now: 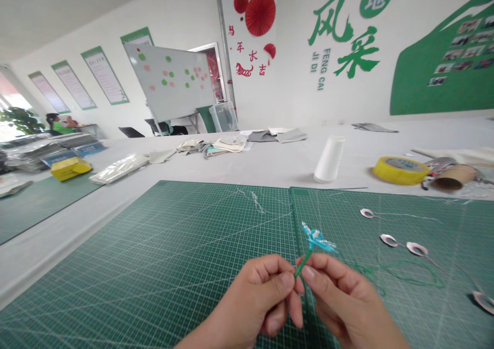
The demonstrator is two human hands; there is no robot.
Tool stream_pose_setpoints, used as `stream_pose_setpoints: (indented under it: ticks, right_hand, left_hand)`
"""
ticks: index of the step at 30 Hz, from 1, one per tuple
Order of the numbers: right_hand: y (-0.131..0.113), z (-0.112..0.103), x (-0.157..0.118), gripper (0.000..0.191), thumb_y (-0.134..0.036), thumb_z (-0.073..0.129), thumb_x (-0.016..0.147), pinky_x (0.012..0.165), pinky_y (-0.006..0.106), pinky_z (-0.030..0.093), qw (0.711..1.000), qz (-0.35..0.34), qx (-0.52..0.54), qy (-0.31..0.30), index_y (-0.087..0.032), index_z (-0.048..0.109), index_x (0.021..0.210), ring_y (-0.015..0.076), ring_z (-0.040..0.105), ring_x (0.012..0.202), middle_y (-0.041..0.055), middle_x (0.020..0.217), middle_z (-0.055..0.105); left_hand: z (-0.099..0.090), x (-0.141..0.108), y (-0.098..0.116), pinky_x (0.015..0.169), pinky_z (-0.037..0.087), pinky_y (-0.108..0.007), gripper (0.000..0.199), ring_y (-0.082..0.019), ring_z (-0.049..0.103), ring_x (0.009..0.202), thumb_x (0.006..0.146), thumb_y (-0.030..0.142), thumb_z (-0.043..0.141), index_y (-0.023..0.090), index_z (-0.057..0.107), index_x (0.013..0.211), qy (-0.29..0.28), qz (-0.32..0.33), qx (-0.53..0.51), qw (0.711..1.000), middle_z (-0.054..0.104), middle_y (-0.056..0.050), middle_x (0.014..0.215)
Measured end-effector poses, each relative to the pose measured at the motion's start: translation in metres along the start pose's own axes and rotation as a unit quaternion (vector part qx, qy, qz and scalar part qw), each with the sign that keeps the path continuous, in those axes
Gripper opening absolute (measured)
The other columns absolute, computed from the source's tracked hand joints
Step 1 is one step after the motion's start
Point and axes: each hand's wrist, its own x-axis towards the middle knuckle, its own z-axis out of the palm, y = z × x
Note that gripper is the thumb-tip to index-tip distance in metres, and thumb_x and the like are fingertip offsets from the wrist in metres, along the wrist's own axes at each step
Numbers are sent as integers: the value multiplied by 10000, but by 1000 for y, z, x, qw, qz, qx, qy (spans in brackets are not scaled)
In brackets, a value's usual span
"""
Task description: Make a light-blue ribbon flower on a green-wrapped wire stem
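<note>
1. A blue flower [317, 238] is standing between the left hand [250, 300] and right hand [347, 300], which are nearly touching, so no gap is opening there.
2. Left of the hands, the green mat [154, 251] is offering wide passage, with loose thread [252, 202] lying toward its far side.
3. Right of the hands, wire loops [389, 241] and green thread [401, 277] are lying in the way.
4. Beyond the mat, a white cone [330, 159] and yellow tape [401, 170] are blocking the tabletop [247, 171].

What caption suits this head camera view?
Left hand and right hand pinch a green stem with blue ribbon over a green cutting mat.
</note>
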Motion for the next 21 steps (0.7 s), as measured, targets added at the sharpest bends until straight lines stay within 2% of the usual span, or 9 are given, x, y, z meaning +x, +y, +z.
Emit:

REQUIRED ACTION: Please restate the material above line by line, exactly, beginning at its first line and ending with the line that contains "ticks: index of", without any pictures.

COMPLETED TASK:
now: 
The demonstrator is two human hands; there is no robot.
Tool stream_pose_setpoints, used as `stream_pose_setpoints: (indented under it: ticks, right_hand, left_hand)`
"""
ticks: index of the step at 30 Hz, from 1, one per tuple

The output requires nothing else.